Hundreds of U.S. companies are lined up to report how much profit they made during the spring, with nearly a third of all the businesses in the S&P 500 index scheduled to deliver updates. That includes market heavyweights Apple, Amazon, Meta Platforms and Microsoft. Those companies have grown so huge that their stock movements can almost solely dictate what the overall S&P 500 index does. Microsoft alone is worth roughly $3.8 trillion,
On Wednesday, the Federal Reserve will announce its latest decision on interest rates.
Trump has been loudly and angrily calling for the Fed to cut interest rates, a move that could help give the economy a boost. But Fed Chair Jerome Powell has been insisting that he wants to wait for more data about how Trump’s tariffs are affecting the economy and inflation before the Fed makes its next move. Lower interest rates can give inflation more fuel, and the economy only recently came out of its scarring run where inflation briefly topped 9%.

People speak in front of an electronic stock board showing Japan's Nikkei index at a securities firm Friday, July 25, 2025, in Tokyo. Credit: AP/Eugene Hoshiko
The widespread expectation on Wall Street is that the Fed will wait until September to resume cutting interest rates, though a couple of Trump’s appointees could dissent in the vote. The Fed has been on hold with interest rates this year since cutting them several times at the end of 2024.

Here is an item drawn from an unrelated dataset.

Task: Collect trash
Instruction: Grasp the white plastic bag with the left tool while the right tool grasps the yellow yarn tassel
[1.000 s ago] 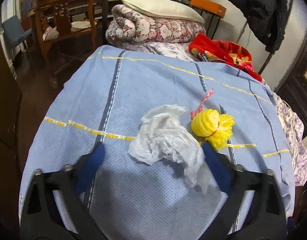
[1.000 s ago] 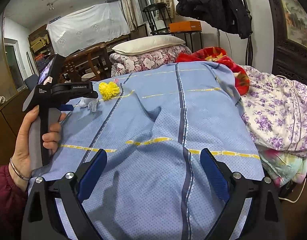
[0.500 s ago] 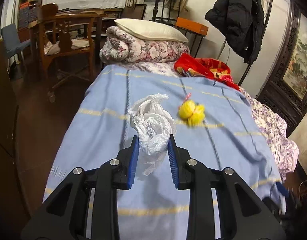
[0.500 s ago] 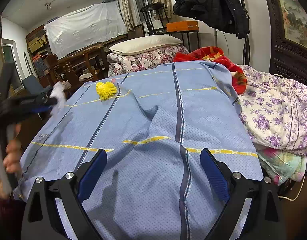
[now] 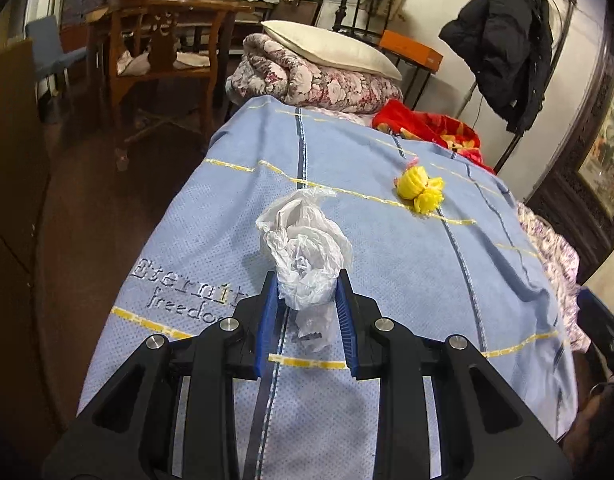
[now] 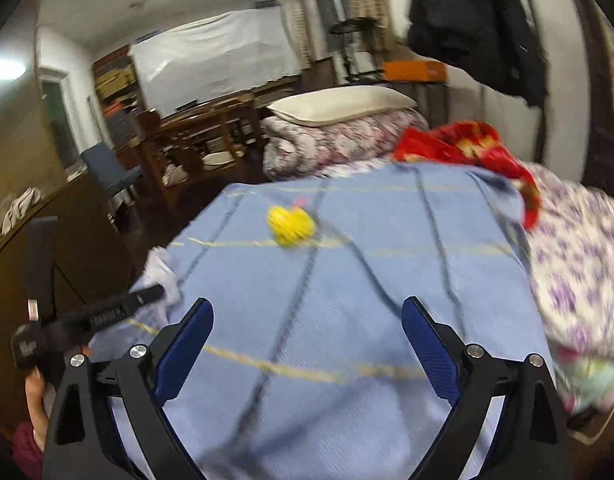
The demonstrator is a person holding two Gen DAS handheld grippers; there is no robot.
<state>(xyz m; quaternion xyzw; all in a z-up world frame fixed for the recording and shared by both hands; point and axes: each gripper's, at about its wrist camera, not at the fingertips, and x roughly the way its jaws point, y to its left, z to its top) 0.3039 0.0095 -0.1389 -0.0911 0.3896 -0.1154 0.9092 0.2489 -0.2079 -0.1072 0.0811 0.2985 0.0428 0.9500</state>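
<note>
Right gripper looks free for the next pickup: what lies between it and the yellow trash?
Only bare blue bedspread, in the right wrist view, between the open right gripper and the yellow trash.

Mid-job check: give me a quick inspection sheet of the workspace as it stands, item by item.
Surface: blue bedspread, yellow stripes.
Job's things: crumpled white plastic bag pinched in left gripper; yellow wad lying on the spread.
Clutter: red blanket, floral quilt under pillow.
Grippers: left shut on bag; right gripper open, empty.
Cables: nothing seen.
Surroundings: wooden chair, black coat hanging.
</note>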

This week will also feature several potentially market-moving updates about the economy. On Tuesday will come reports on how confident U.S. consumers are feeling and how many jobs openings U.S. employers were advertising. Wednesday will show the first estimate of how quickly the U.S. economy grew during the spring, and economists expect to see a slowdown from the first three months of the year.
On Thursday, the latest measure of inflation that the Federal Reserve prefers to use will arrive. A modest reading could give the Fed more leeway to cut interest rates in the short term, while a hotter-than-expected figure could make it more cautious.
And Friday will bring an update on how many more workers U.S. employers hired during June than they fired.
Treasury yields held relatively steady in the bond market ahead of all that action. The yield on the 10-year Treasury edged down to 4.39% from 4.40% late Friday. The two-year Treasury yield, which more closely tracks expectations for Fed action, rose to 3.92% from 3.91%.
In stock markets abroad, indexes dipped in Europe following the announcement of the trade deal’s framework.
Chinese stocks rose as officials from the world’s second-largest economy prepare to meet with a U.S. delegation in Sweden for trade talks. Stocks climbed 0.7% in Hong Kong and 0.1% in Shanghai.
Indexes were mixed across the rest of Asia, where Japan’s Nikkei 225 fell 1.1% for one of the world’s bigger losses.